Contrary to popular belief, journalism and public media are not dead — at least according to Vivian Schiller.

Schiller, the president and CEO of National Public Radio, spoke to an audience of about 50 at a Davenport College Master’s Tea on Monday. She debunked popular fears about the decline of journalism in America and advised news organizations not to rely on old models, but rather to embrace new technologies.

Schiller, who previously served as vice president and general manager of The New York Times’ Web site, joined NPR in 2009 with more than 20 years of journalism experience. She opened her talk with discouraging statistics about the current state of journalism and the media, including the recent loss of tens of thousands of newsroom jobs. But rather than using the statistics to support the widely held belief that the business of news media is in decline, Schiller said the business is in the middle of a revolution.

“It’s really thrilling. The entire industry is changing in front of our eyes,” she said. “Twenty years from now, we’ll look back to today and say, ‘That’s when the innovations happened.’ ”

Schiller argued that it is not journalism itself but the current business model of journalism that is in crisis . She said news media organizations should stop looking back at the “good old days” and realize that robust experimentation, innovation and reinvention are the keys to a successful future for public media.

One of the biggest myths today, according to Schiller, is the belief that the Internet is the worst thing to happen to journalism. This could not be further from the truth, Schiller said.

“The Internet is the most exciting tool for the free flow of sharing information since the printing press,” she said.

Schiller said that not only are the Internet and social media compatible with serious journalism, but both can help news media to reach their audiences in a way that was never before thought possible.

According to Schiller, NPR is the most “re-Tweeted” news source on the popular networking site,, meaning the site’s users often post links to NPR stories. This indicates new levels of audience participation, she said.

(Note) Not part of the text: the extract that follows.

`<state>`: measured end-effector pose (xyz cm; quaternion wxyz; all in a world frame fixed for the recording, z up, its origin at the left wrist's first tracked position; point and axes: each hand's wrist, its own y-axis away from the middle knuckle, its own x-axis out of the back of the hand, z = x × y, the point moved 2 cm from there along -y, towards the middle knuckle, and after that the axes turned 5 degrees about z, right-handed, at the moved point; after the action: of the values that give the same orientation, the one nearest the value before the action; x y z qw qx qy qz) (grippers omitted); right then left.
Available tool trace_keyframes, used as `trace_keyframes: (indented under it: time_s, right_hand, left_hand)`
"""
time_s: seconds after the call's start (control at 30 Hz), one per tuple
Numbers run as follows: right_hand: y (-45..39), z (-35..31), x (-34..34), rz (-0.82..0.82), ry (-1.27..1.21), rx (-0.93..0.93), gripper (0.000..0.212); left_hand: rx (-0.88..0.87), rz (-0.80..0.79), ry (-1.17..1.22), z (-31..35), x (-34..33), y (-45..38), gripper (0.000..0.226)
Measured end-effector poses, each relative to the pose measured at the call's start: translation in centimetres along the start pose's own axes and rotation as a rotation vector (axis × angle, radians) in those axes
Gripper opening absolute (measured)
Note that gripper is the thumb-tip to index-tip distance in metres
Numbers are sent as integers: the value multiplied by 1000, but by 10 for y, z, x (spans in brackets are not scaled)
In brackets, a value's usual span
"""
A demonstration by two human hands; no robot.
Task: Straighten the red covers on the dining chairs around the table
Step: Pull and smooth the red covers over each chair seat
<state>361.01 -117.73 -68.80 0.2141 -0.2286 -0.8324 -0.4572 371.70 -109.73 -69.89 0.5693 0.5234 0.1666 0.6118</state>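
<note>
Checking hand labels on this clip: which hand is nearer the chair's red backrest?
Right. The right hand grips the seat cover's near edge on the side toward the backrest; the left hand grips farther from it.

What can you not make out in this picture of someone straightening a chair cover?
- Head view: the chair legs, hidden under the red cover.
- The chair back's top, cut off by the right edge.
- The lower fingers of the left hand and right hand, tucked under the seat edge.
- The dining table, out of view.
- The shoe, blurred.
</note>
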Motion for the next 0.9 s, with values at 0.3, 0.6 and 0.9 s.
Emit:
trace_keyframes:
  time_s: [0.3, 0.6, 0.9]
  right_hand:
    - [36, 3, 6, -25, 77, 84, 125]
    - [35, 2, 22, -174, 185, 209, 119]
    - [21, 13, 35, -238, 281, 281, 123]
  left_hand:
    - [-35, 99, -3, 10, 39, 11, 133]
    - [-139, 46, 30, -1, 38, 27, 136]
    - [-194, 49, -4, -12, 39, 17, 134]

“They feel so engaged with us this way,” she said. “It makes them want to participate more.”

To demonstrate, Schiller pointed to an October news story about a boy who was said to be floating in an air balloon his father built. Schiller read comments from NPR’s Web site, in which a few readers posted complicated mathematical equations that proved that a little boy could not be lifted by the air balloon. The readers reached the conclusion that the boy’s alleged flight was mathematically impossible before the news of the balloon’s empty landing even reached news sources.

“The potential for harnessing the collective intellectual power of an audience that is engaged with their news source is staggering,” Schiller said.

Schiller said she embraces technological advancement, and she spoke excitedly about the release of the iPad, which she said is the first portable digital device that can properly serve as a replacement for a newspaper.

Although she said she believes big national newspapers such as The New York Times will weather the movement away from print journalism, she still speculated that technology will mostly replace the business of printed news. Whether in print or online, she said, all that matters is that people get their news — even if it’s on an iPad.

Two students interviewed both said they found Schiller refreshing. Reuben Hendler ’13 said Schiller’s optimistic attitude toward the news industry’s future was encouraging.

Amira Valliani ’10, former executive director of the on-campus publication The Globalist, said she thought the talk presented a valuable point of view on the subject of media.

“We have a lot of written journalism going on at Yale, but you don’t hear a lot about media sources such as the radio,” Valliani said. “It was really interesting to hear from someone who comes from a totally different angle.”